Shareholders wiped out, 14 Months after competitor Carillion Collapsed.
Shares in UK outsourcing giant Interserve, which employs over 65,000 people worldwide including 45,000 in the UK, were suspended today after almost 60% of the firm’s shareholders, led by the US hedge fund Coltrane Asset Management, rejected a last-ditch debt-for-equity swap with Interserve’s creditors that would have diluted the shares of current stockholders to nearly nothing, leaving them just 5%. The company has thousands of government contracts, including for hospital cleaning, probation services, school meals and the maintenance of military bases.

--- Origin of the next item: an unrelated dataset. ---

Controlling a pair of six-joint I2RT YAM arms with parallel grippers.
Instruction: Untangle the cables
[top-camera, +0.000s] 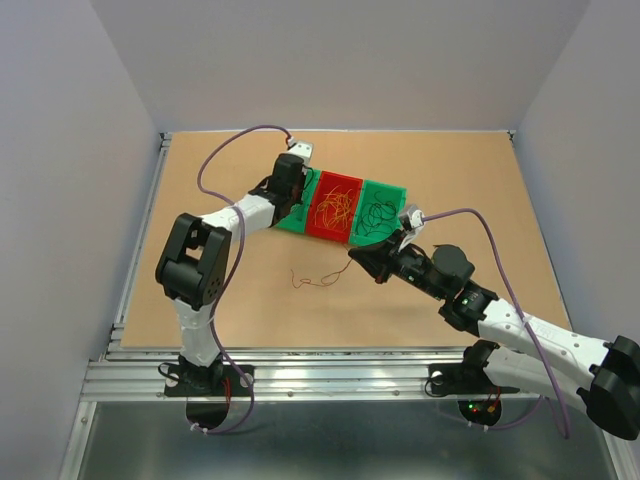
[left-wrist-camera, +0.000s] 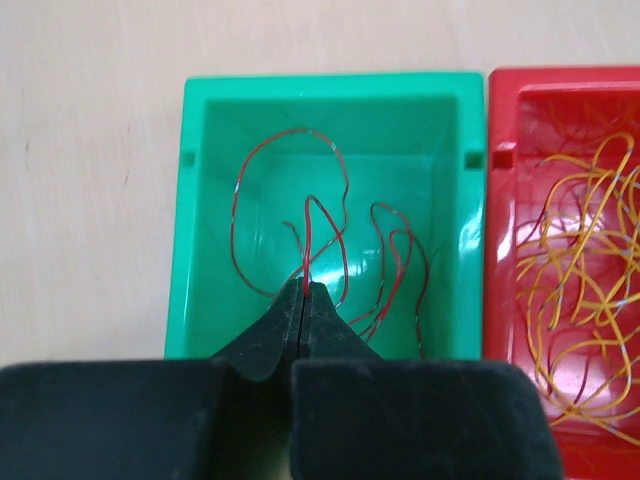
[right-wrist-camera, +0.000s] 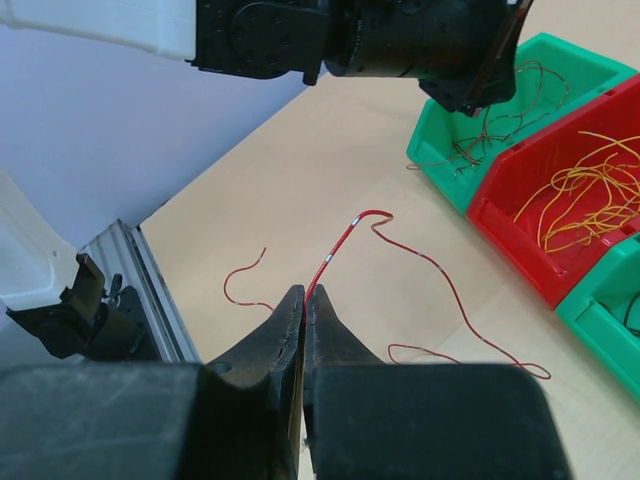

Interserve now faces a “pre-pack” administration that — it is hoped — will see its various divisions and 45,000 UK staff insulated from the fallout. The firm’s lenders, including HSBC and RBS, and bondholders, will agree to write off £485 million of Interserve’s crippling £631 million debt and inject £110 million of additional funds, in return for ownership of the company’s stock. By Friday’s close, all of Interserve’s business and assets are expected to be transferred to a newly-incorporated company, which will be owned by the existing lenders.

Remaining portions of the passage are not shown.